* _INSTRUCTIONS FOR THE TASK_: Images excepted, the data below must be repeated exactly.

* _DATA RECORDS_:
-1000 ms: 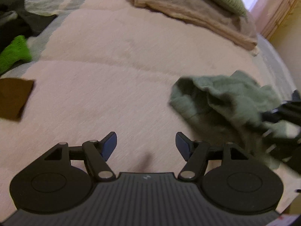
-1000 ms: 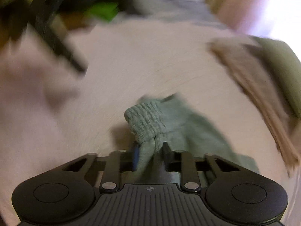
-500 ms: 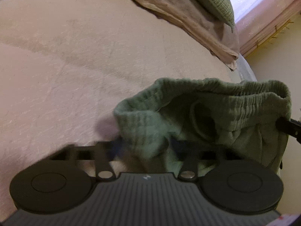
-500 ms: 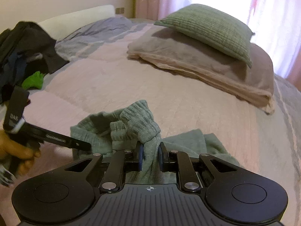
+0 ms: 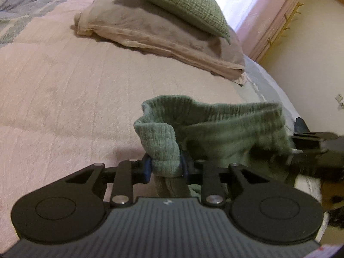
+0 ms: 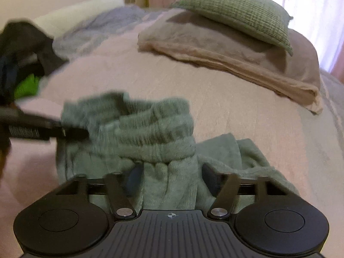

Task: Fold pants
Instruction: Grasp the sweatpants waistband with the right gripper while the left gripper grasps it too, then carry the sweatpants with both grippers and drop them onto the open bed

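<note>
Ahead of the tool stretched a bed (image 5: 64, 99) under a pale pink cover, with a green waffle cushion (image 5: 182, 2) resting on a beige pillow (image 5: 150, 30) at its far side. Beyond them, bright daylight came through pink curtains (image 5: 268, 10), and a cream wall (image 5: 311, 64) stood to the right.

My left gripper (image 5: 165, 168) is black with a dark grey ribbed body, and my fingertips (image 5: 147, 167) have blue pads. My right gripper (image 6: 169, 178) has the same black and grey. The pants (image 5: 215, 124) are of a dull sage green, with a ribbed pattern on the waistband. The bed cover (image 5: 64, 90) is pale pink, with faint lines like stripes. At 12 o'clock lies a green cushion (image 5: 185, 2) with a small waffle pattern, on a beige-pink pillow (image 5: 150, 28). At 11 o'clock, the blanket (image 6: 96, 28) is grey-blue. At 9 o'clock in the right view I see dark clothes (image 6: 19, 43) and a bright green cloth (image 6: 26, 86). The curtain (image 5: 268, 10) is light pink.
</note>
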The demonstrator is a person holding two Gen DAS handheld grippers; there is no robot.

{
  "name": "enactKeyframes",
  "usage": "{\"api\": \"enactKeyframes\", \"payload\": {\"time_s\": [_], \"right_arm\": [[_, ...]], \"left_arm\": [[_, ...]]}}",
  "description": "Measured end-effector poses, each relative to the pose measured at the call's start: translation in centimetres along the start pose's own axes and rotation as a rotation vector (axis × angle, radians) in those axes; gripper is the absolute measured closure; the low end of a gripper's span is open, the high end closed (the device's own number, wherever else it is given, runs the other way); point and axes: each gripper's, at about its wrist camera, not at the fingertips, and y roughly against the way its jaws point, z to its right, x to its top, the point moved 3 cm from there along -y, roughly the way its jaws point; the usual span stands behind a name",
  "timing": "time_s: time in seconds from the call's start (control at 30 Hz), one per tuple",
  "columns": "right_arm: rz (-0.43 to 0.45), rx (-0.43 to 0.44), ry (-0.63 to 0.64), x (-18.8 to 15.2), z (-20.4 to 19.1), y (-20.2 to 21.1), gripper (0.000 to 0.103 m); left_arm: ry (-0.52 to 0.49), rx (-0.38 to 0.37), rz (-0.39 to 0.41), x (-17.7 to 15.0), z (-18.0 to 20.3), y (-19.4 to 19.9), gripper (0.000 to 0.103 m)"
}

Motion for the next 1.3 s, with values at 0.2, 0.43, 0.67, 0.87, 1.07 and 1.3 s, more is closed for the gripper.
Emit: {"api": "enactKeyframes", "payload": {"time_s": [0.2,0.43,0.67,0.87,1.07,1.3], "right_arm": [[0.113,-0.007,0.047,4.9,0.1,8.9,0.097],[0.460,0.017,0.075,14.4,-4.3,26.3,0.097],[0.753,0.103,-0.005,16.3,-16.9,38.8,0.097],[0.886,0.225,-0.045,18.6,-27.5,44.9,0.097],[1.071,0.294,-0.038,22.0,-30.5,53.9,0.098],[1.157,0.167,-0.194,17.8,-25.2,56.4,0.098]], "left_arm": [[-0.128,0.022,0.111,6.5,2.0,8.0,0.083],[-0.393,0.063,0.443,21.0,4.5,26.8,0.084],[-0.614,0.074,0.680,27.5,4.4,46.2,0.085],[-0.769,0.153,0.783,31.9,5.4,58.4,0.085],[-0.908,0.170,0.896,35.6,9.8,68.3,0.085],[-1.130,0.035,0.709,35.5,21.0,59.4,0.085]]}}
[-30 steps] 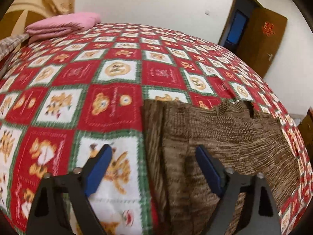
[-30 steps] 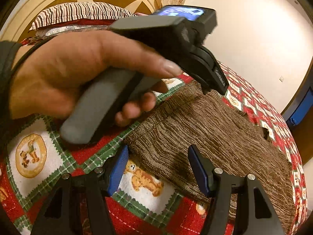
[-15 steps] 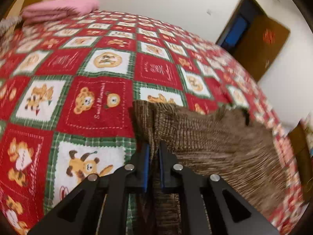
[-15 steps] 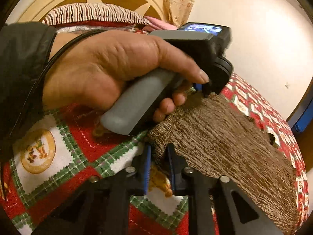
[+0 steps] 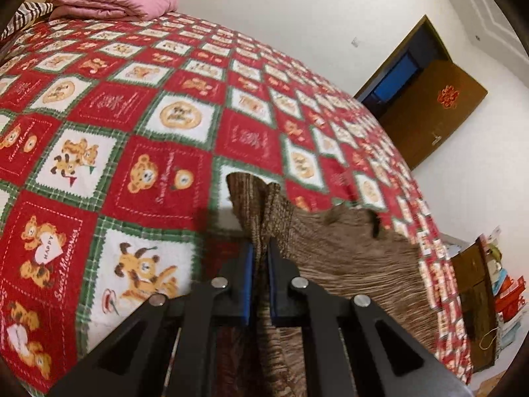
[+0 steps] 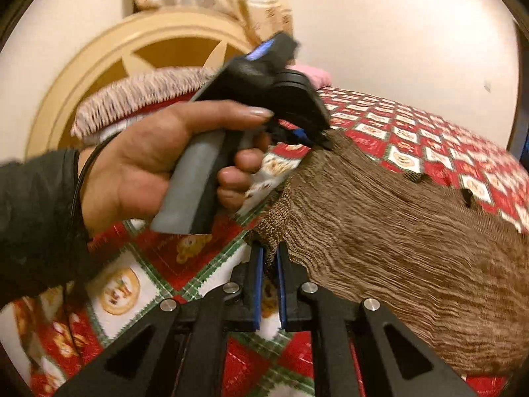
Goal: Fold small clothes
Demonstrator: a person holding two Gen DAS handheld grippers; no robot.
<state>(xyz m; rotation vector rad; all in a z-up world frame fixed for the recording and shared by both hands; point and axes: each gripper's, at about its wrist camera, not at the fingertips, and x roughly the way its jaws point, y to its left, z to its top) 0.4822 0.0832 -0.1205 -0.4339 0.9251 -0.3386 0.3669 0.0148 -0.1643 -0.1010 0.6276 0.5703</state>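
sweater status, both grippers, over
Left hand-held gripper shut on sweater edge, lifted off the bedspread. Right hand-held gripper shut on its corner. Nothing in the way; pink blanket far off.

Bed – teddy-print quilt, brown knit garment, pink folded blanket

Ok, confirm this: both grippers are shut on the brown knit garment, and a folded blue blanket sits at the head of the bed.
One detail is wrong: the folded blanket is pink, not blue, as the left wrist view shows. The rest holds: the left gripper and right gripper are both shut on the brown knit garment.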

* _RESPONSE TO THE EXERCISE_:
-1000 ms: 
-1000 ms: 
-500 ms: 
-500 ms: 
+0 ms: 
+0 ms: 

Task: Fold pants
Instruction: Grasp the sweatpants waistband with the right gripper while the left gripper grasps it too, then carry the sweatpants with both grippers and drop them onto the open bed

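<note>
Ahead of the tool stretched a bed (image 5: 64, 99) under a pale pink cover, with a green waffle cushion (image 5: 182, 2) resting on a beige pillow (image 5: 150, 30) at its far side. Beyond them, bright daylight came through pink curtains (image 5: 268, 10), and a cream wall (image 5: 311, 64) stood to the right.

My left gripper (image 5: 165, 168) is black with a dark grey ribbed body, and my fingertips (image 5: 147, 167) have blue pads. My right gripper (image 6: 169, 178) has the same black and grey. The pants (image 5: 215, 124) are of a dull sage green, with a ribbed pattern on the waistband. The bed cover (image 5: 64, 90) is pale pink, with faint lines like stripes. At 12 o'clock lies a green cushion (image 5: 185, 2) with a small waffle pattern, on a beige-pink pillow (image 5: 150, 28). At 11 o'clock, the blanket (image 6: 96, 28) is grey-blue. At 9 o'clock in the right view I see dark clothes (image 6: 19, 43) and a bright green cloth (image 6: 26, 86). The curtain (image 5: 268, 10) is light pink.
</note>
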The demonstrator is a person holding two Gen DAS handheld grippers; there is no robot.

{
  "name": "enactKeyframes",
  "usage": "{\"api\": \"enactKeyframes\", \"payload\": {\"time_s\": [_], \"right_arm\": [[_, ...]], \"left_arm\": [[_, ...]]}}",
  "description": "Measured end-effector poses, each relative to the pose measured at the call's start: translation in centimetres along the start pose's own axes and rotation as a rotation vector (axis × angle, radians) in those axes; gripper is the absolute measured closure; the low end of a gripper's span is open, the high end closed (the device's own number, wherever else it is given, runs the other way); point and axes: each gripper's, at about its wrist camera, not at the fingertips, and y roughly against the way its jaws point, z to its right, x to its top, the point moved 3 cm from there along -y, roughly the way its jaws point; the usual span stands behind a name",
  "timing": "time_s: time in seconds from the call's start (control at 30 Hz), one per tuple",
  "columns": "right_arm: rz (-0.43 to 0.45), rx (-0.43 to 0.44), ry (-0.63 to 0.64), x (-18.8 to 15.2), z (-20.4 to 19.1), y (-20.2 to 21.1), gripper (0.000 to 0.103 m); left_arm: ry (-0.52 to 0.49), rx (-0.38 to 0.37), rz (-0.39 to 0.41), x (-17.7 to 15.0), z (-18.0 to 20.3), y (-19.4 to 19.9), gripper (0.000 to 0.103 m)"
}

Motion for the next 1.3 s, with values at 0.2, 0.43, 0.67, 0.87, 1.07 and 1.3 s, more is closed for the gripper.
Emit: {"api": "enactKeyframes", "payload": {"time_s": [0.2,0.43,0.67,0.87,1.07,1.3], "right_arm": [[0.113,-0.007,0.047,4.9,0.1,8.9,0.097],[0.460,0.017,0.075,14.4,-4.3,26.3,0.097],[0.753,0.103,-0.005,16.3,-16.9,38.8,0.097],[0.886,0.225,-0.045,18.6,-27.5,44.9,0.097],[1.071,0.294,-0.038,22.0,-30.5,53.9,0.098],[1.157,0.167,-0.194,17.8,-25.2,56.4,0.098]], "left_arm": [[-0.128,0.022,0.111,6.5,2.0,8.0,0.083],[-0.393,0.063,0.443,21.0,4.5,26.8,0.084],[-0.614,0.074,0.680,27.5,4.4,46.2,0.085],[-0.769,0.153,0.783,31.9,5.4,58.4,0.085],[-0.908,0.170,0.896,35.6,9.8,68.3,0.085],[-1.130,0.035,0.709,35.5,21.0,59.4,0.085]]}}
[-30 steps] 
[-30 steps] 
[-15 steps] 
[-15 steps] 
[+0 steps] 
[+0 steps] 
Goal: Fold small clothes
Demonstrator: a person holding two Gen DAS handheld grippers; no robot.
<state>(xyz m; rotation vector rad; all in a z-up world frame fixed for the recording and shared by both hands; point and axes: each gripper's, at about its wrist camera, not at the fingertips, and x roughly the way its jaws point, y to its left, z to its top) 0.4822 0.0832 -0.1205 -0.4339 0.9251 -0.3386 0.3669 0.0148 -0.1643 -0.1010 0.6276 0.5703</state>
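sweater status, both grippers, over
Left hand-held gripper shut on sweater edge, lifted off the bedspread. Right hand-held gripper shut on its corner. Nothing in the way; pink blanket far off.

Bed – teddy-print quilt, brown knit garment, pink folded blanket

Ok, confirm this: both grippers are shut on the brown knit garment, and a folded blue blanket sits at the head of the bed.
One detail is wrong: the folded blanket is pink, not blue, as the left wrist view shows. The rest holds: the left gripper and right gripper are both shut on the brown knit garment.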

Nothing further is required by the exercise.